Why woke doesn’t work

Many conservatives will have long suspected that “woke” language – the cocktail of victimhood narratives and group identity – alienates most Americans. It is simply too grating, and it is simply too divisive. And no matter what your politics, it is almost impossible to imagine a healthy society that is built on an aggressive competition over who is the most historically aggrieved.  Up until now this has been mostly an intuition. But a new study by the Network Contagion Research Institute (NCRI) finally puts evidence on the table: that this “woke” language actively provokes real anger, defensiveness and bile in respondents.

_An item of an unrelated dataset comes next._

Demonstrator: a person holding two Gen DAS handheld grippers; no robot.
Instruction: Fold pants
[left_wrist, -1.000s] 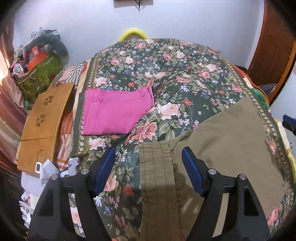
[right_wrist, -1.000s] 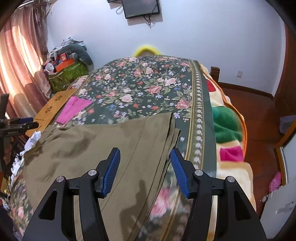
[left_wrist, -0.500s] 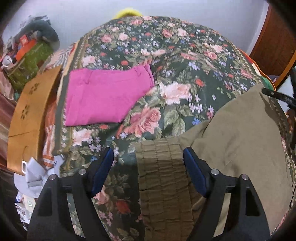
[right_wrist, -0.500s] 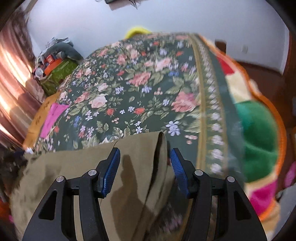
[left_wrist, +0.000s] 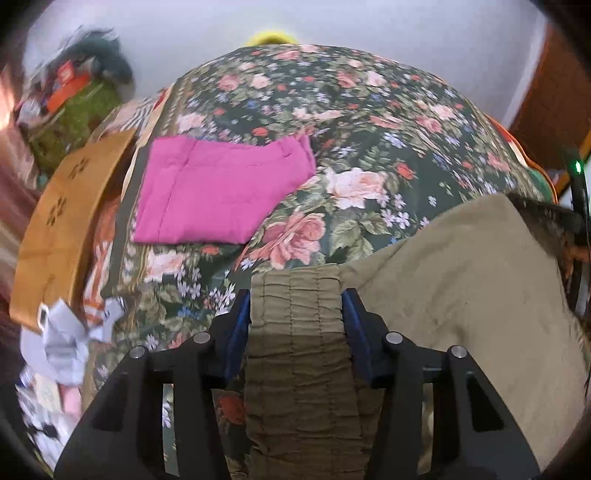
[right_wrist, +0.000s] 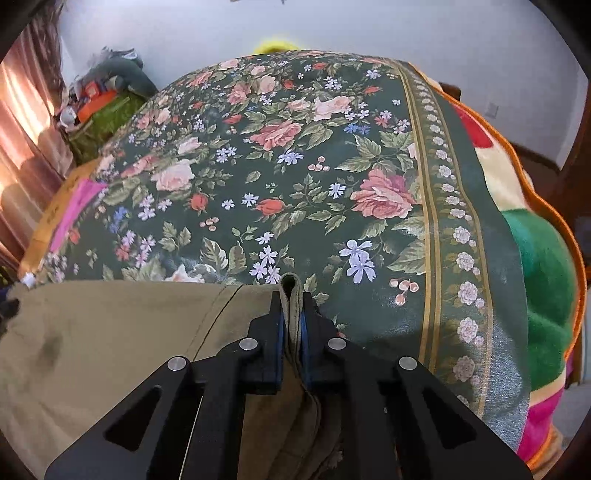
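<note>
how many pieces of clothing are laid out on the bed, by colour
olive pants: 1
pink folded garment: 1
total: 2

The pants lie on the near part of the bedspread, their waistband to the left and leg ends to the right, with a folded garment beyond the waistband, near the bed's left edge.
</note>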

A reckoning with DEI pedagogy

Diversity, Equity and Inclusion bureaucracies and programs have become ubiquitous in the corporate and educational sectors. More than half of American employees have DEI meetings or training events at work, at a cost of an estimated $8 billion annually. These initiatives are championed as tools to reduce bias and discrimination, build inclusive and empathetic environments — and redress systemic racism,  Yet the effectiveness of such trainings has rarely been rigorously and systematically evaluated. When studies have been undertaken, not only are results mixed at best, the prevailing focus has been on potential benefits, with notable exceptions: some programs have been found to reduce organizational diversity and others to produce resentment.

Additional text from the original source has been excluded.